# Work task
Return the data below exactly, stopping after the line with "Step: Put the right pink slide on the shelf".

= Beginning of Section =

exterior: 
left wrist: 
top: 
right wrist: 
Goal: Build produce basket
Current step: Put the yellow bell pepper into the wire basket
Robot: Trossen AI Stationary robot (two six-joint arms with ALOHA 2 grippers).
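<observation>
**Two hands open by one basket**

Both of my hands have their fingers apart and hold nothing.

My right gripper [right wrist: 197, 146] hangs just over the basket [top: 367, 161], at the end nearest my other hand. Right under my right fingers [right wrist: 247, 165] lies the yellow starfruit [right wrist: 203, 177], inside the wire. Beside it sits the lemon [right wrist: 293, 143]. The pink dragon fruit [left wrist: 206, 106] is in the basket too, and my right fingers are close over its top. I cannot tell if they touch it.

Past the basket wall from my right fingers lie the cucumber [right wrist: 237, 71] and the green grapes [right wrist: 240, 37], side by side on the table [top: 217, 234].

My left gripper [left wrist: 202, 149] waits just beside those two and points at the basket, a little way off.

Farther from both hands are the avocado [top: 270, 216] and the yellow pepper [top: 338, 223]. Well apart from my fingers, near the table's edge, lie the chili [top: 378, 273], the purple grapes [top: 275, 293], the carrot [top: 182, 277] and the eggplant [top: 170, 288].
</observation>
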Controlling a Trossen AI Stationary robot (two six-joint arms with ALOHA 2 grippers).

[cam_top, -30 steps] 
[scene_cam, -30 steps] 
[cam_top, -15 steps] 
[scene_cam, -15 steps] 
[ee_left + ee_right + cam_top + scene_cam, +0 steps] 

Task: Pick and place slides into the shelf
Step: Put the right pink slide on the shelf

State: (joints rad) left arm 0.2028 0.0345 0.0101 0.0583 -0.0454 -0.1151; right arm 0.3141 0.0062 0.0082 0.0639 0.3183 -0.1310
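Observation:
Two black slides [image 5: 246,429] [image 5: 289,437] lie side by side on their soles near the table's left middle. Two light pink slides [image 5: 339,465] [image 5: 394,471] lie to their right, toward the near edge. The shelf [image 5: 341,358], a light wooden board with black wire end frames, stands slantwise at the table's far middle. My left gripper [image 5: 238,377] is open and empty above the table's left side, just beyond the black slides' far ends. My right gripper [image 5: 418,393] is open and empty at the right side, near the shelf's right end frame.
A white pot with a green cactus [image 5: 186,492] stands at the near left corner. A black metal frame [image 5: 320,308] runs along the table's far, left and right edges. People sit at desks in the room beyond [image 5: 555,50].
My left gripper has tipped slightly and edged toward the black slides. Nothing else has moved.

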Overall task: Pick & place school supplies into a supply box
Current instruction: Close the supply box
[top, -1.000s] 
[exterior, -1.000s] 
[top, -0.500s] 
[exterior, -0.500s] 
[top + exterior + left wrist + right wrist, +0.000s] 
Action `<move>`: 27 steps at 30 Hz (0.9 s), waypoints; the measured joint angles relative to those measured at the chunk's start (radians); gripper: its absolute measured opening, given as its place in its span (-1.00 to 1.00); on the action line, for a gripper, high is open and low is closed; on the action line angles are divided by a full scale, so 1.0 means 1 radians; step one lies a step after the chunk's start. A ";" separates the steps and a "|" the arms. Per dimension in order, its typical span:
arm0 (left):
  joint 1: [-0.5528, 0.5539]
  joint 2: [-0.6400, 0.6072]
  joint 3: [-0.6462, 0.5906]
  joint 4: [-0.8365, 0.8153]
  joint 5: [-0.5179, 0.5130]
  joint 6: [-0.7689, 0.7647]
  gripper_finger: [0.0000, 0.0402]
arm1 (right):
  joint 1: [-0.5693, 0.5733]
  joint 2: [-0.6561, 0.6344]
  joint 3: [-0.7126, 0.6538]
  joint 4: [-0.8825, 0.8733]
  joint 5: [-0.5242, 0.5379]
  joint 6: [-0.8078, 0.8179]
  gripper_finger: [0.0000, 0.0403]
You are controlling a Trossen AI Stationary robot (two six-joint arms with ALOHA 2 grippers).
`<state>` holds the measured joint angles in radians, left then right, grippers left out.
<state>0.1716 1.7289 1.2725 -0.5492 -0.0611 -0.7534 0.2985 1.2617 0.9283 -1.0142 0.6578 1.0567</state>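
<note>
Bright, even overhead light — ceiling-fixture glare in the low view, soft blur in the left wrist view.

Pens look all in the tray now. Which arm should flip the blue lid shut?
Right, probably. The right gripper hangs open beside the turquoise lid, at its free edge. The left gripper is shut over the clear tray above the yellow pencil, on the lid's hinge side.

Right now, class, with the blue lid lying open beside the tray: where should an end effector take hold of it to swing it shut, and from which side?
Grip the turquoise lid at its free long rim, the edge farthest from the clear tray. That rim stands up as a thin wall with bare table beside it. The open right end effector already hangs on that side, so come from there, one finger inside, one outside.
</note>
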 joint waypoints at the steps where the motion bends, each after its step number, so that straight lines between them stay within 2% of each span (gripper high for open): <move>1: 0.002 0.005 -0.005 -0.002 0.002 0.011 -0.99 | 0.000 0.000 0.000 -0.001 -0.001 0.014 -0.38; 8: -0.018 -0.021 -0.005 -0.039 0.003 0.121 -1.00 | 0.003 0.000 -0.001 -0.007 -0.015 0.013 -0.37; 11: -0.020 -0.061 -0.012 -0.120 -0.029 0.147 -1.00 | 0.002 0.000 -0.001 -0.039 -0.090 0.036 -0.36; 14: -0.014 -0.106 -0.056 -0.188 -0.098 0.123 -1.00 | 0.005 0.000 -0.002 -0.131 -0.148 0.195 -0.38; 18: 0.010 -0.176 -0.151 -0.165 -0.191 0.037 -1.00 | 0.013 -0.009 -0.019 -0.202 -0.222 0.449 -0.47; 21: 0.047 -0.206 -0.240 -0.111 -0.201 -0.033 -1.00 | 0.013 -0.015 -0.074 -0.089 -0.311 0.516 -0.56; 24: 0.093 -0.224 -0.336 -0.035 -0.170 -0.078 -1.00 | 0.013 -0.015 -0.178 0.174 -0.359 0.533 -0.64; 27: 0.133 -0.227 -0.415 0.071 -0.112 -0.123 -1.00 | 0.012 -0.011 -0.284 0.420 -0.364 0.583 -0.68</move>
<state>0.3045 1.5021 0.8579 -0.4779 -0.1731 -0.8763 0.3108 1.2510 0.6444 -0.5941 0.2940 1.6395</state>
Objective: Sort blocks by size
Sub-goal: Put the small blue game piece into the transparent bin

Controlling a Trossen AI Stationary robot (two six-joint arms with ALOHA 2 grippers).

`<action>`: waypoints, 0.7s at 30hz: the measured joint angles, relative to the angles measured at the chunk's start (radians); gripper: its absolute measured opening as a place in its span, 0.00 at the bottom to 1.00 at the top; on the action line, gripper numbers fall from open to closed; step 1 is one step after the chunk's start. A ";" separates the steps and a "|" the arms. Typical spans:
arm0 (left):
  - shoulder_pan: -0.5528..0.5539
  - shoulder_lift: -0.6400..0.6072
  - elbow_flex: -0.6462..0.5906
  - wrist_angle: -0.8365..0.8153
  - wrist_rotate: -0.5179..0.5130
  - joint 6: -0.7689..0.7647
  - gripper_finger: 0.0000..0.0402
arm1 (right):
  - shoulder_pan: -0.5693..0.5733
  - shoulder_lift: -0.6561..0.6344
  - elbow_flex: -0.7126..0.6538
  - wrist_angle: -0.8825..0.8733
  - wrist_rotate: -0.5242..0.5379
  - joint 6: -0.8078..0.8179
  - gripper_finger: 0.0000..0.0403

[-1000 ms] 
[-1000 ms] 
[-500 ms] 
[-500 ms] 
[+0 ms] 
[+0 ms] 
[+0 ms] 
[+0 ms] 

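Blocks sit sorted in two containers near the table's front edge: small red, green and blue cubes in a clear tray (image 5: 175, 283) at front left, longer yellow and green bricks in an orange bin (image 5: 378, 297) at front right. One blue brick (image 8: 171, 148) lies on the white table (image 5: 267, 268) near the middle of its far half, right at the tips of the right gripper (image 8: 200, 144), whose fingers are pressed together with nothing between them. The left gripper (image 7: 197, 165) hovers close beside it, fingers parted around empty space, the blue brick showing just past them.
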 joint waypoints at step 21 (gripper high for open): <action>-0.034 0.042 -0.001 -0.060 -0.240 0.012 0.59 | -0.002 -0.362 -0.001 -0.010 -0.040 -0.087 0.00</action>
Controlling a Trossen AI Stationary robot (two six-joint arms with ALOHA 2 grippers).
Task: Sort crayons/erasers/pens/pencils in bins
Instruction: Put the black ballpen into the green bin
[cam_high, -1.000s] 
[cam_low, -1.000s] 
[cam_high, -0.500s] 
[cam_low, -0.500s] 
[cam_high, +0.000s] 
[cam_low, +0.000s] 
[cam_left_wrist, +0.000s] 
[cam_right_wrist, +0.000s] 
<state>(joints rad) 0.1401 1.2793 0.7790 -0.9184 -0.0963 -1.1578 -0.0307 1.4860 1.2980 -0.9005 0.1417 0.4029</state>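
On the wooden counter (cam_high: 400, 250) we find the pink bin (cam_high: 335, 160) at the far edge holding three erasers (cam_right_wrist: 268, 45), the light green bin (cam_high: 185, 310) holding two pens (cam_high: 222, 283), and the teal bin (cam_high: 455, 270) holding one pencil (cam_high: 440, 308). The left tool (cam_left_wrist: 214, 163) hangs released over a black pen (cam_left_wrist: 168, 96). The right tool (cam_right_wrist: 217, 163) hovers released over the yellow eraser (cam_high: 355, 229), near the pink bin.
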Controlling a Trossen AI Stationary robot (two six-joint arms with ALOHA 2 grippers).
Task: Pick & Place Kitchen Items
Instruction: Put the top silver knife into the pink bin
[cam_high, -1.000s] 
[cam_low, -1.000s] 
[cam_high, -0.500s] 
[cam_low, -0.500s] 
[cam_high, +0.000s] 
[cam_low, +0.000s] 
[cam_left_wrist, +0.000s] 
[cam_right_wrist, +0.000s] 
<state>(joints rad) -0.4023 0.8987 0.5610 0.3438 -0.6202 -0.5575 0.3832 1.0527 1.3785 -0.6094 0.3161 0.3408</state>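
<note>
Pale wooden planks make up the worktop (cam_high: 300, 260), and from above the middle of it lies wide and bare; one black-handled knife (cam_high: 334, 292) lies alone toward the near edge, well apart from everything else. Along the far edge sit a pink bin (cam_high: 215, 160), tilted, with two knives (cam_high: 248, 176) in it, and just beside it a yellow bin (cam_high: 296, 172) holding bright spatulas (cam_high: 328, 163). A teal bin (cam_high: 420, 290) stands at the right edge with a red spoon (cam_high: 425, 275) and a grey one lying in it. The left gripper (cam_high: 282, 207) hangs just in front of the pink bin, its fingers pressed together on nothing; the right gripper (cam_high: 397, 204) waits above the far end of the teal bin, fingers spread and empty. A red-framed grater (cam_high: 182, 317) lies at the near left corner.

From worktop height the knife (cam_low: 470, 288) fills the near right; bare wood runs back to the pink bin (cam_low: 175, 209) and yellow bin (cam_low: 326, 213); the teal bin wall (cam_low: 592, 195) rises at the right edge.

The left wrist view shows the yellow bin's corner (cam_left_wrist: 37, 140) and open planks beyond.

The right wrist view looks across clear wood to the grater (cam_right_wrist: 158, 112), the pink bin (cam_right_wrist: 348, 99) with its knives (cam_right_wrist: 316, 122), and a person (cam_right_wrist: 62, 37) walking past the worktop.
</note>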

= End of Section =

# Response box
exterior: 
left wrist: 
top: 
right wrist: 
Goal: Build produce basket
Current step: Put the yellow bell pepper into the wire basket
Robot: Trossen AI Stationary robot (two six-joint arms with ALOHA 2 grippers).
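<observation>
**Two hands open by one basket**

Both of my hands have their fingers apart and hold nothing.

My right gripper [right wrist: 197, 146] hangs just over the basket [top: 367, 161], at the end nearest my other hand. Right under my right fingers [right wrist: 247, 165] lies the yellow starfruit [right wrist: 203, 177], inside the wire. Beside it sits the lemon [right wrist: 293, 143]. The pink dragon fruit [left wrist: 206, 106] is in the basket too, and my right fingers are close over its top. I cannot tell if they touch it.

Past the basket wall from my right fingers lie the cucumber [right wrist: 237, 71] and the green grapes [right wrist: 240, 37], side by side on the table [top: 217, 234].

My left gripper [left wrist: 202, 149] waits just beside those two and points at the basket, a little way off.

Farther from both hands are the avocado [top: 270, 216] and the yellow pepper [top: 338, 223]. Well apart from my fingers, near the table's edge, lie the chili [top: 378, 273], the purple grapes [top: 275, 293], the carrot [top: 182, 277] and the eggplant [top: 170, 288].
</observation>
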Controlling a Trossen AI Stationary robot (two six-joint arms with ALOHA 2 grippers).

[cam_top, -30 steps] 
[scene_cam, -30 steps] 
[cam_top, -15 steps] 
[scene_cam, -15 steps] 
[ee_left + ee_right + cam_top + scene_cam, +0 steps] 

Task: Pick and place slides into the shelf
Step: Put the right pink slide on the shelf

The exercise is complete.